I know club soccer has grown a lot. And I know that field space isn’t easy to come by. 
 But come on!!!   Ain’t nobody want to get up that early on a Saturday to watch anyone play a sport.  And ain’t no kid gonna be ready for peak performance at that time of morning. 

http://scdslsoccer.com/_element_display/#/73496/teams/95377299/95963398-95377411/TEAM.html?dummy=1568005489569


----------



## Futbol30 (Sep 9, 2019)

WTF is absolutely right... I’m sorry that is no fun for anyone involved but especially the kids who have to play. It happens sometimes in tournaments when you have to travel etc., but I agree a 7am game sucks. Good luck to your daughter team that day! Hope the refs get a good nights sleep too the night before too lol


----------



## timbuck (Sep 9, 2019)

Not my team.  Daughter has friends on that team.  Thankfully neither of my kids have games that early.  (Each does have a 9am game in San Diego.  I think I’ll check out hotel options later today).


----------



## espola (Sep 9, 2019)

timbuck said:


> I see a 7am start time for a 2007 F2 SCDSL game this weekend.  Is this the new normal??
> 12 year olds waking up at 5am to arrive by 6:15am for warm ups?
> 
> I know club soccer has grown a lot. And I know that field space isn’t easy to come by.
> ...


Be thankful your kid is not in ice hockey.  In most of the youth ice hockey world, there is only one rink available, and so it is scheduled 24 hours a day.  Your kid's team may have a practice session at 3AM.


----------



## jpeter (Sep 9, 2019)

At least it's local and your not on a plane night before and have to get up crack of dawn to play a regular season game


----------



## Poconos (Sep 9, 2019)

good gawd, i love hockey and am glad my daughter didn't catch the bug.  good skater and can cross over but never took the bait i was casting.


----------



## multisportson (Sep 9, 2019)

Having recently left the world of travel ice hockey, I can confirm the 7:00am ice time for tournaments and practices.  I celebrated leaving those behind when my son took up soccer.  I am terrified that this is spreading into soccer!  Noooooooooo!!


----------



## oh canada (Sep 9, 2019)

have friends with kids back home who have played hockey w/6am starts.  awful.  Some SoCal soccer tournaments this past summer had 730am games too.  The creep into family life continues.


----------



## multisportson (Sep 9, 2019)

oh canada said:


> have friends with kids back home who have played hockey w/6am starts.  awful.  Some SoCal soccer tournaments this past summer had 730am games too.  The creep into family life continues.

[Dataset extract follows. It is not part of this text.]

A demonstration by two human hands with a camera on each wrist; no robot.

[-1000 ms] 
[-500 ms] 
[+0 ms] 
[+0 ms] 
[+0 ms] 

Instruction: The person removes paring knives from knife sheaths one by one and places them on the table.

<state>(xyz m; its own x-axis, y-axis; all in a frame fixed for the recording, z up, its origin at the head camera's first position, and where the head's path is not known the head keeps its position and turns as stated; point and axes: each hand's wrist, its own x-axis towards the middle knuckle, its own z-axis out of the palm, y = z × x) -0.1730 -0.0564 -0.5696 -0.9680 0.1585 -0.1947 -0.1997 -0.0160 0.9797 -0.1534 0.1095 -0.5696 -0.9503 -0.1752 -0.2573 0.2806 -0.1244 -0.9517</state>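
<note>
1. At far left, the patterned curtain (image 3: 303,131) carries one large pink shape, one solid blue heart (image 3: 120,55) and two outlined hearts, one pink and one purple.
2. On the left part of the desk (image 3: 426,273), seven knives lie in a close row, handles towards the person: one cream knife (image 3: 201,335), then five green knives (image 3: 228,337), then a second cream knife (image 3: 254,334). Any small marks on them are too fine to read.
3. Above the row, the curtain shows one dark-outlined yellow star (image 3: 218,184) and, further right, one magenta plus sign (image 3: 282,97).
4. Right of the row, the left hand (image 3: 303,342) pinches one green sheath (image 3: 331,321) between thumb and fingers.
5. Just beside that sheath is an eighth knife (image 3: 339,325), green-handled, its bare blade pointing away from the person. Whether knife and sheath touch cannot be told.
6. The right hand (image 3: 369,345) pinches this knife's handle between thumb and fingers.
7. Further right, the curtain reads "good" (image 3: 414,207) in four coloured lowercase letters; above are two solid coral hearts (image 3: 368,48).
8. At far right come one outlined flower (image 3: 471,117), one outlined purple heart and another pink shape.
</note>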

I once had my kid get up and play a crack of dawn game, go back to the hotel and sleep for a few hours, then play ANOTHER game later in the morning.  It is absolutely ridiculous.  
Is this creep into soccer a question of not enough fields, or are venues increasing their prices beyond what clubs feel they can pay?  Because in hockey, it's DEFINITELY a question of not enough ice, but I wouldn't think that would be an issue for leagues.  But maybe I'm wrong?  I'm new to soccer.


----------



## MWN (Sep 9, 2019)

espola said:


> Be thankful your kid is not in ice hockey.  In most of the youth ice hockey world, there is only one rink available, and so it is scheduled 24 hours a day.  Your kid's team may have a practice session at 3AM.


But ... most Ice Hockey rinks have (1) the most awesome air-conditioning I ever experienced; (2) wine and beer; and (3) parents behind glass.  Its really a very pleasant experience compared to sitting for 2 hours in the hot sun at Silverlakes.


----------



## timbuck (Sep 9, 2019)

It seems to be a "One off" for this particular field.  Maybe it's to help with scheduling conflicts.  Or is there some sort of special event next weekend on some Great Park fields?


----------



## multisportson (Sep 9, 2019)

MWN said:


> But ... most Ice Hockey rinks have (1) the most awesome air-conditioning I ever experienced; (2) wine and beer; and (3) parents behind glass.  Its really a very pleasant experience compared to sitting for 2 hours in the hot sun at Silverlakes.


in hockey, my kid's bag took up my entire truck, but I could walk in just wearing my rink coat and a pair of uggs.  Now my kid walks in with his all his gear in his backpack, and I am lugging a chair, sunshade, wagon, cooler etc.
Dang it, now I'm missing hockey again.


----------



## Paul Spacey (Sep 9, 2019)

Remember that time when we put the interests and welfare of the KIDS at the heart of our adult decision making in youth soccer? 

No, me neither. 

Genuine question; are so many adults involved in decision making for this stuff truly that brainless...or do they just not give a f**k regardless?


----------



## timbuck (Sep 9, 2019)

Honestly not sure what I'd do if it was my kids game.
Show up because you've committed to the team and it's not cool.  Or don't show up as sort of a protest / advocate of youth safety and happiness.


----------



## multisportson (Sep 9, 2019)

timbuck said:


> Honestly not sure what I'd do if it was my kids game.
> Show up because you've committed to the team and it's not cool.  Or don't show up as sort of a protest / advocate of youth safety and happiness.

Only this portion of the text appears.